Exercise objective: From the listing below, output only the lines starting at the line that has "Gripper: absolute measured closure" and ending at the line that has "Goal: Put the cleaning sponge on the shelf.", exactly as they appear, ends included.

Data supplied:
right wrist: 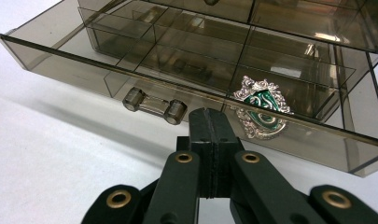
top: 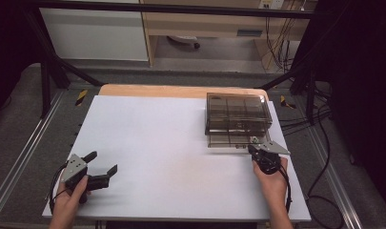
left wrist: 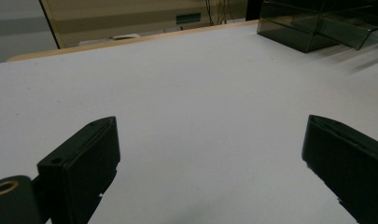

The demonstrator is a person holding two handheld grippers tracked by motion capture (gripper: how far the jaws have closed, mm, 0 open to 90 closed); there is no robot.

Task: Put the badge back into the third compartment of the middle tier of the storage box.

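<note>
The smoked clear drawer box [top: 237,114] stands on the counter [top: 171,152] near its far right corner, and its bottom drawer [right wrist: 186,70] is pulled out toward you. In the right tool view, a silver and green crest badge [right wrist: 262,105] lies in the drawer's front compartment, close behind the front wall and to the right of the little clear handle [right wrist: 154,105]. Your right tool [right wrist: 210,126] is clenched with nothing between its jaws; its tips sit just at the drawer front, between the handle and the badge, though you cannot tell whether they touch the wall. In the high view your right hand [top: 271,183] holds it close to the counter's right edge. Your left tool [top: 104,163] rests well apart, by the near left corner, released with its jaws spread wide over bare counter, your left hand [top: 69,200] around it
</note>
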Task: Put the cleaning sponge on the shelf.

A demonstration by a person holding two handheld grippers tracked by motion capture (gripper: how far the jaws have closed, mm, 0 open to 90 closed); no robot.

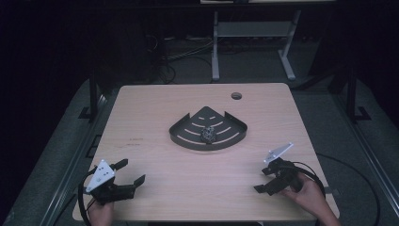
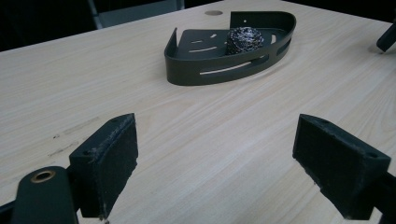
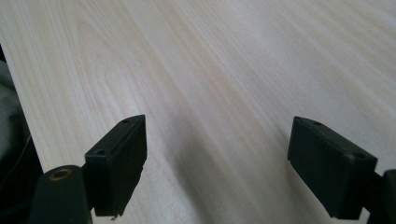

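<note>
Both tongs spread, gripping nothing: left tongs and right tongs near front bench edge, well apart from corner tray holding scourer

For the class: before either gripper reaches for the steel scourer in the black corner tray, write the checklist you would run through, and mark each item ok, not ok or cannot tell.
1. Left gripper open, nothing between the jaws: ok.
2. Right gripper open, nothing between the jaws: ok.
3. Scourer sits inside the tray, in plain sight: ok.
4. Bare table between both grippers and the tray, nothing in the way: ok.
5. Tray flat on the table, not tipped: ok.
6. Scourer loose rather than snagged in the tray's slots: cannot tell.
</note>
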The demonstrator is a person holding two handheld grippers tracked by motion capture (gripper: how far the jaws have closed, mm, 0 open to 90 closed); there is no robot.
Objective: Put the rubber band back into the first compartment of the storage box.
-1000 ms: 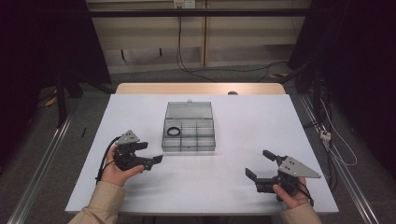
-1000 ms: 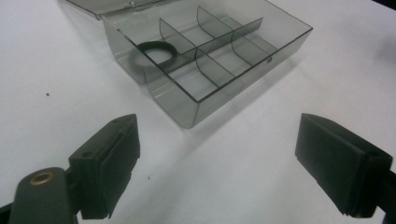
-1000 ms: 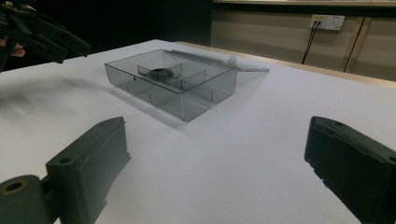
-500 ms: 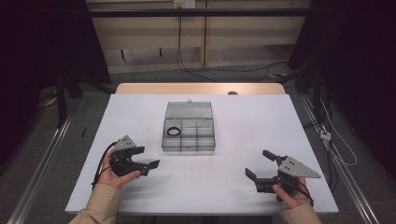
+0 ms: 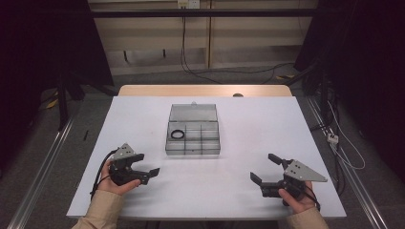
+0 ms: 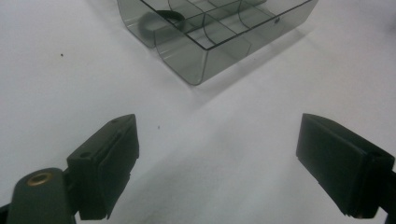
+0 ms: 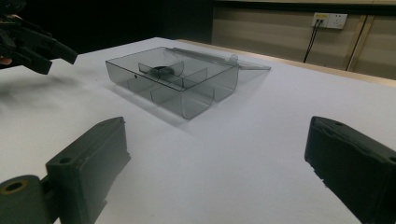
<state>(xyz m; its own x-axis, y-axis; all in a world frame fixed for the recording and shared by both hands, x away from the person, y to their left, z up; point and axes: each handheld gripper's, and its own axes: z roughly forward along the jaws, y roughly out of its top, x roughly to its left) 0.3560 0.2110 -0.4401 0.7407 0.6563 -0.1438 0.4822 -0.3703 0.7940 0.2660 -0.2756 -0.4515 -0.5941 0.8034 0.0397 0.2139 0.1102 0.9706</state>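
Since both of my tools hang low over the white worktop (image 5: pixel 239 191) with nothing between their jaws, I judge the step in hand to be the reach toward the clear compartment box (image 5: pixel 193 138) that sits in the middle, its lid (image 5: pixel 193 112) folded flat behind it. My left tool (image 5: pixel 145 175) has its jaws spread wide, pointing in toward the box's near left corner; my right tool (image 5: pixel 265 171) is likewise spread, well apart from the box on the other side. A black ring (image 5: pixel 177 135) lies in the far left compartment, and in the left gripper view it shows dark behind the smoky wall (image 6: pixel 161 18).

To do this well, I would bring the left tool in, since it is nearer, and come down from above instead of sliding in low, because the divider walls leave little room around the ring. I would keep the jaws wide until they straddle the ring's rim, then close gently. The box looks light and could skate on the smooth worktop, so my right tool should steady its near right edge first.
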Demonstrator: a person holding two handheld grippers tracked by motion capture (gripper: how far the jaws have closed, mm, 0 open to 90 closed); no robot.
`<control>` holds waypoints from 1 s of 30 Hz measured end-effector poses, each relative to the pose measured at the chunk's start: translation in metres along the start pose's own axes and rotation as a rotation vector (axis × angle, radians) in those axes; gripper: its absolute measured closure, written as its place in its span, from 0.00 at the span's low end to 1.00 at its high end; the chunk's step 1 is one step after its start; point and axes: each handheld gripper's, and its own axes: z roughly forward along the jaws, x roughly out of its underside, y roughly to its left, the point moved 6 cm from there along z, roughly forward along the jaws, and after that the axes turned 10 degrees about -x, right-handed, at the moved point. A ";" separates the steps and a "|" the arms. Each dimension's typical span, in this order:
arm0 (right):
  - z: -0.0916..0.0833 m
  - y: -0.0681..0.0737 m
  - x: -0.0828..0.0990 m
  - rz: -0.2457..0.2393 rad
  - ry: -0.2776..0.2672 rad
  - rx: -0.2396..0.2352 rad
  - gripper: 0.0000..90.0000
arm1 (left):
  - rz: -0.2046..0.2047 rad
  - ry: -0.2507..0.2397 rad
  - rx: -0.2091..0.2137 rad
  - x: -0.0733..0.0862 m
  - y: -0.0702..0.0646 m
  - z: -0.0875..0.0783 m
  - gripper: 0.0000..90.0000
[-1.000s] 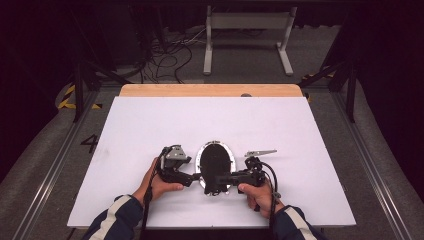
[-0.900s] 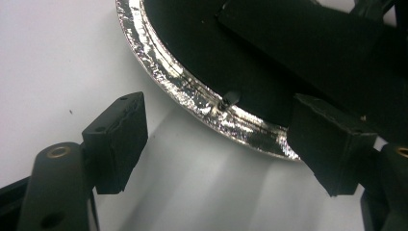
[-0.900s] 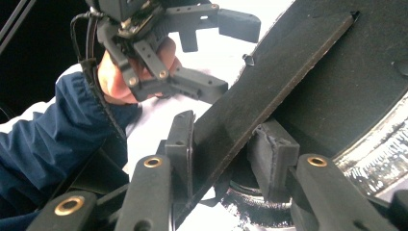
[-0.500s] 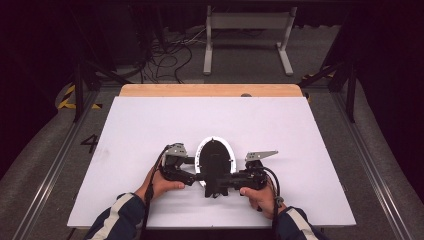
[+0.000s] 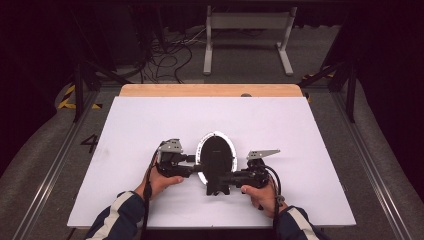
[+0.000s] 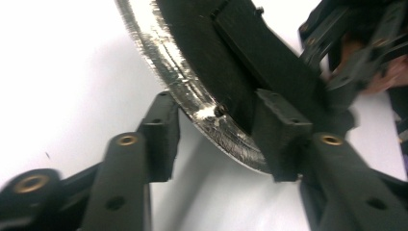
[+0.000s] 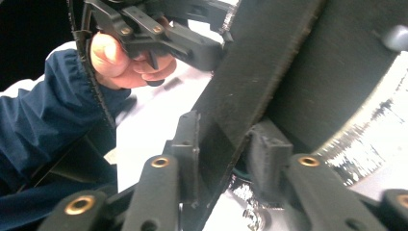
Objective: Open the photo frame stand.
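Left gripper [image 5: 196,167] jaws just closed onto the oval silver-rimmed mirror [image 5: 216,155]; right gripper [image 5: 223,178] jaws clamp its black stand [image 7: 250,91].

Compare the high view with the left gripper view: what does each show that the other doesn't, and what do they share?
High view: the whole white table, both sleeves, and the black oval piece in full outline. Left gripper view: scratches on the silver rim and a pad pressing the black back. Shared: the oval, its black strip, the left tool at the rim and the right tool on the strip, both with jaws that have just been closing.
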 end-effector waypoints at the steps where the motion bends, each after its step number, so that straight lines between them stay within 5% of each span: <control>1: 0.000 0.000 -0.001 -0.003 -0.001 0.009 0.79 | 0.012 -0.007 -0.001 -0.002 0.000 -0.002 0.65; 9: 0.000 0.001 -0.002 -0.015 0.003 0.041 0.82 | 0.005 -0.026 0.013 -0.004 -0.001 -0.004 0.70; 12: 0.000 0.002 -0.002 -0.022 0.005 0.044 0.82 | 0.004 -0.001 0.051 -0.001 -0.005 0.001 0.69; 13: 0.000 0.002 -0.002 -0.023 0.005 0.043 0.82 | 0.028 0.000 0.045 -0.001 -0.006 0.002 0.68; 18: 0.000 0.002 -0.002 -0.022 0.002 0.045 0.82 | 0.016 0.013 0.054 0.000 -0.007 0.004 0.66; 23: -0.001 0.002 -0.004 -0.041 -0.002 0.073 0.85 | 0.090 -0.012 0.001 -0.006 -0.011 0.001 0.68; 30: -0.004 0.002 -0.006 -0.056 -0.010 0.094 0.88 | 0.134 -0.037 -0.054 -0.012 -0.014 0.002 0.71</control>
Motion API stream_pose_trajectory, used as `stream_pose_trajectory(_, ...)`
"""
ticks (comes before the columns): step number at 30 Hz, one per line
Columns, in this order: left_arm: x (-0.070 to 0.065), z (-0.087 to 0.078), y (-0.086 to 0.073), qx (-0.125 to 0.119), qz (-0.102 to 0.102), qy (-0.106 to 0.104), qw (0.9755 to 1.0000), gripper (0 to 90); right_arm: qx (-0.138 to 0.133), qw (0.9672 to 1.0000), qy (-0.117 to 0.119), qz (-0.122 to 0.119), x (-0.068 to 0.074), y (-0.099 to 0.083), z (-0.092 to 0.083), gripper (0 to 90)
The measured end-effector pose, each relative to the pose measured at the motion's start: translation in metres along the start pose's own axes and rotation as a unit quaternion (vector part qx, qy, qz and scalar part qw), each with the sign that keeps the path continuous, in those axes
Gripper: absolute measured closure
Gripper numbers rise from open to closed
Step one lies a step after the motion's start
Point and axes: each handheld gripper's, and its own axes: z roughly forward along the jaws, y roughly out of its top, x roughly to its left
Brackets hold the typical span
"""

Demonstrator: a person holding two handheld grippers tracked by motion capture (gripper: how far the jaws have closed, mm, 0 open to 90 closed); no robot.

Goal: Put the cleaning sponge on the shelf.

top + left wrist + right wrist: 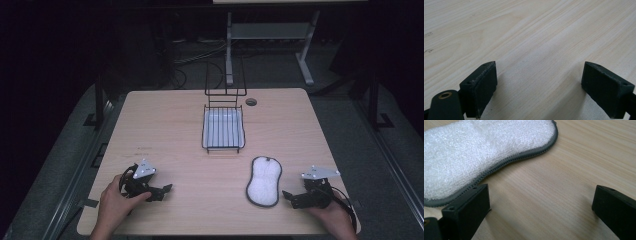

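Pale woodgrain table (165,125): far, black wire rack (223,129). Near right, fluffy white grey-edged pad (263,181) beside right gripper (291,197), jaws apart. Left gripper (166,191), jaws apart, empty.

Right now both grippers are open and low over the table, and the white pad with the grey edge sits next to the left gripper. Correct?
Not quite: the white pad lies beside the right gripper, not the left gripper. The high view shows it, and the right gripper view has the pad by its jaw. The rest holds: both are open, low over the table.
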Motion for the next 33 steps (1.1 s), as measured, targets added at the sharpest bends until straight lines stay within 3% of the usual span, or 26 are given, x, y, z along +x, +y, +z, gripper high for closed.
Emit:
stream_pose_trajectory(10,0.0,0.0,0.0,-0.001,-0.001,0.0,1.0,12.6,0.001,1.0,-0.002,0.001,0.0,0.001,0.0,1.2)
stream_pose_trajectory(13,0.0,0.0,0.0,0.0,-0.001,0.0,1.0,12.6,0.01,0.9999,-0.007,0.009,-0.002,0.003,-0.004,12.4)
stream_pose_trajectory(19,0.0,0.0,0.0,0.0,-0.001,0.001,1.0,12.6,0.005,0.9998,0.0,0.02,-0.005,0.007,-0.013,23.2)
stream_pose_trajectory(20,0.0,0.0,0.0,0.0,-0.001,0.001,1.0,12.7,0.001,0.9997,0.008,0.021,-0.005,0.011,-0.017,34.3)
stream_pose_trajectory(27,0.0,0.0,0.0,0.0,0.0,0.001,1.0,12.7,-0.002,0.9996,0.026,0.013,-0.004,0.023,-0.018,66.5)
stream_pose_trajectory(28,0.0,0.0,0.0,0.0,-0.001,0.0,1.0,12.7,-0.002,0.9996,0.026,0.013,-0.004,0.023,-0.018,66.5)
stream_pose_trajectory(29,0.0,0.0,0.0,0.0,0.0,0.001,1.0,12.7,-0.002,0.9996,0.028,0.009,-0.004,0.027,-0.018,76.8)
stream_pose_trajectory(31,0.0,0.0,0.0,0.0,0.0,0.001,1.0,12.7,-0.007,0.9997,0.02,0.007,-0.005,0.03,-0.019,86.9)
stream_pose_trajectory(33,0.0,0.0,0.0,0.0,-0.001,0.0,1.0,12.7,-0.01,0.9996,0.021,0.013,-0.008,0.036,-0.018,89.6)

Exercise output:
Gripper: absolute measured closure
Gripper numbers rise from open to closed
Step one lies a step after the motion's start
Point and axes: each handheld gripper's, and its own axes: z roughly forward along the jaws, y roughly out of its top, x roughly to its left
Brackets hold the typical span
"""

Demonstrator: a person holding two handheld grippers tracked by motion capture (gripper: how far the jaws have closed, mm, 0 open to 90 closed); no robot.

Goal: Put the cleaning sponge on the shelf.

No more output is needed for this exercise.